▶ Materials provided:
==============================

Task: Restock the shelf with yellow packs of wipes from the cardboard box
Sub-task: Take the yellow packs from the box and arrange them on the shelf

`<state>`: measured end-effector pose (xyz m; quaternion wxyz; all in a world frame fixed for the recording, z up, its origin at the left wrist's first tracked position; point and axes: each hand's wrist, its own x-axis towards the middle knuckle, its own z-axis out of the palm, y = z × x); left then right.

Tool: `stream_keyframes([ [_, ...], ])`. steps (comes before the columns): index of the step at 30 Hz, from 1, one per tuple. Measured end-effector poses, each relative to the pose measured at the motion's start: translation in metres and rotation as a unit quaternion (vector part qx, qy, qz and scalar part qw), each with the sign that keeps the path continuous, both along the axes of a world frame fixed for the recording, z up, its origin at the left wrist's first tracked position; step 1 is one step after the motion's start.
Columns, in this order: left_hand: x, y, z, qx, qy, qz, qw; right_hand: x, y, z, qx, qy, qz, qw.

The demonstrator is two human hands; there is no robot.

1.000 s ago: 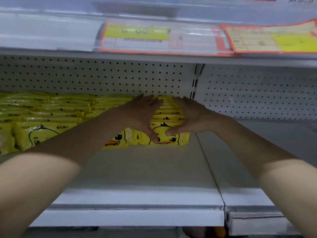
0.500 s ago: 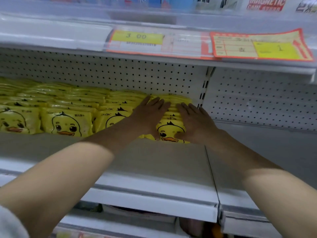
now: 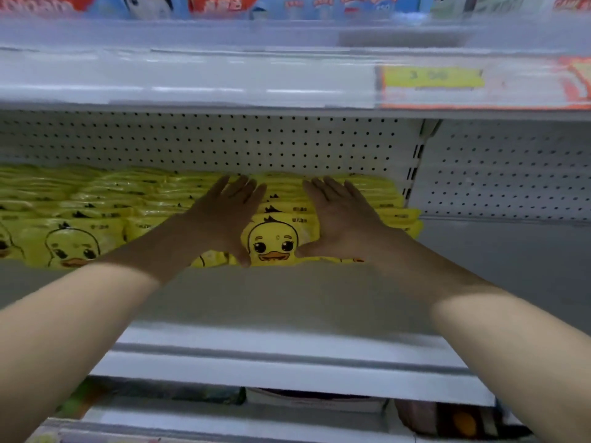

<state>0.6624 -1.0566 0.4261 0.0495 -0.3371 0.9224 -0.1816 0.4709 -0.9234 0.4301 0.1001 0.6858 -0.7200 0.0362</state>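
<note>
Both arms reach deep into the shelf (image 3: 287,305). The left hand (image 3: 224,215) and right hand (image 3: 343,219) lie flat, fingers straight, on the rows of yellow packs of wipes (image 3: 105,199) stacked against the pegboard back panel (image 3: 224,142). They grasp nothing. Between them a duck-faced pack (image 3: 275,241) stands at the front, both thumbs touching its lower corners. A blurred yellow price tag (image 3: 431,78) hangs on the shelf edge above.
</note>
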Motion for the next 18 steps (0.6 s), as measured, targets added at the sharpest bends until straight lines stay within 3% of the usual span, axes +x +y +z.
stream_keyframes([
  [9,0.01,-0.019,-0.005,0.047,-0.01,-0.045,0.998,0.055,-0.036,-0.017,0.03,0.043,-0.021,0.998],
  [18,0.001,-0.031,-0.01,0.004,0.007,-0.068,0.998,0.053,-0.043,-0.023,-0.004,0.05,-0.05,0.997],
])
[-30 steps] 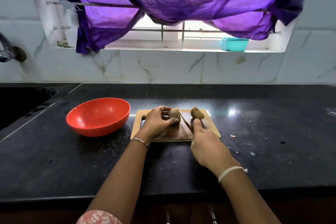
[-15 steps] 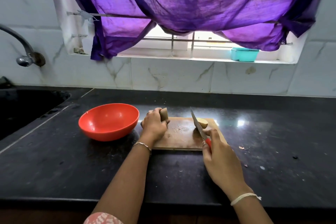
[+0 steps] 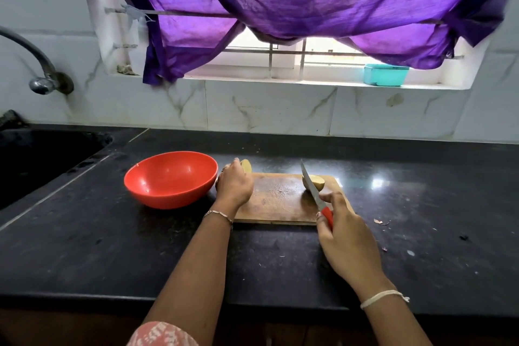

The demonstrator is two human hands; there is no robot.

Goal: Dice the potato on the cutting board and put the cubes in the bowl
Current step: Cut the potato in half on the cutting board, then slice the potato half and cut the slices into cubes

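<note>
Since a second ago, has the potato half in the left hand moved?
Yes. The left hand has carried its potato half from beside the other half to the left edge of the cutting board, near the red bowl.

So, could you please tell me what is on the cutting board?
A potato half lies near its far right corner, partly behind the knife. The left hand, holding another half, hides the left end.

Single head-worn wide-angle view, facing forward and down over the worktop (image 3: pixel 84 247) toward the window (image 3: pixel 317 48), near.
</note>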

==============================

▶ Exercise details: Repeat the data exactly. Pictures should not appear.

▶ Answer space:
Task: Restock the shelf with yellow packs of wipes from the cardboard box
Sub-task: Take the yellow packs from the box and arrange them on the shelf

`<state>`: measured end-effector pose (xyz m; quaternion wxyz; all in a world frame fixed for the recording, z up, its origin at the left wrist's first tracked position; point and axes: each hand's wrist, its own x-axis towards the middle knuckle, its own z-axis out of the palm, y = z × x); left then right.

Tool: `stream_keyframes([ [_, ...], ])`. steps (comes before the columns): index of the step at 30 Hz, from 1, one per tuple. Measured end-effector poses, each relative to the pose measured at the motion's start: translation in metres and rotation as a unit quaternion (vector part qx, qy, qz and scalar part qw), each with the sign that keeps the path continuous, both along the axes of a world frame fixed for the recording, z up, its origin at the left wrist's first tracked position; step 1 is one step after the motion's start.
Columns, in this order: left_hand: x, y, z, qx, qy, qz, qw; right_hand: x, y, z, qx, qy, qz, qw.

The demonstrator is two human hands; there is no robot.

1.000 s ago: 
0.500 s ago: 
now: 

<state>0.6624 -1.0566 0.4261 0.0495 -0.3371 0.9224 -0.1816 0.4709 -0.9234 0.4301 0.1001 0.6858 -0.7200 0.0362</state>
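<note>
Both arms reach deep into the shelf (image 3: 287,305). The left hand (image 3: 224,215) and right hand (image 3: 343,219) lie flat, fingers straight, on the rows of yellow packs of wipes (image 3: 105,199) stacked against the pegboard back panel (image 3: 224,142). They grasp nothing. Between them a duck-faced pack (image 3: 275,241) stands at the front, both thumbs touching its lower corners. A blurred yellow price tag (image 3: 431,78) hangs on the shelf edge above.
</note>
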Motion for the next 18 steps (0.6 s), as measured, targets added at the sharpest bends until straight lines stay within 3% of the usual span, axes +x +y +z.
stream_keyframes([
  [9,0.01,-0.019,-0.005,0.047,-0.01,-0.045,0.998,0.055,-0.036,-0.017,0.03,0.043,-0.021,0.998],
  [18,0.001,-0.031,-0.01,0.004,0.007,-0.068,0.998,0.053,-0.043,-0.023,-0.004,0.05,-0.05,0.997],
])
[-30 steps] 
[-15 steps] 
[+0 steps] 

The demonstrator is two human hands; there is no robot.

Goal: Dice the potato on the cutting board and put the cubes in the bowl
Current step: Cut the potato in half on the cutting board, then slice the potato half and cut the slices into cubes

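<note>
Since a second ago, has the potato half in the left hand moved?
Yes. The left hand has carried its potato half from beside the other half to the left edge of the cutting board, near the red bowl.

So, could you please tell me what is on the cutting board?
A potato half lies near its far right corner, partly behind the knife. The left hand, holding another half, hides the left end.

Single head-worn wide-angle view, facing forward and down over the worktop (image 3: pixel 84 247) toward the window (image 3: pixel 317 48), near.
</note>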

Nothing further is needed for this exercise.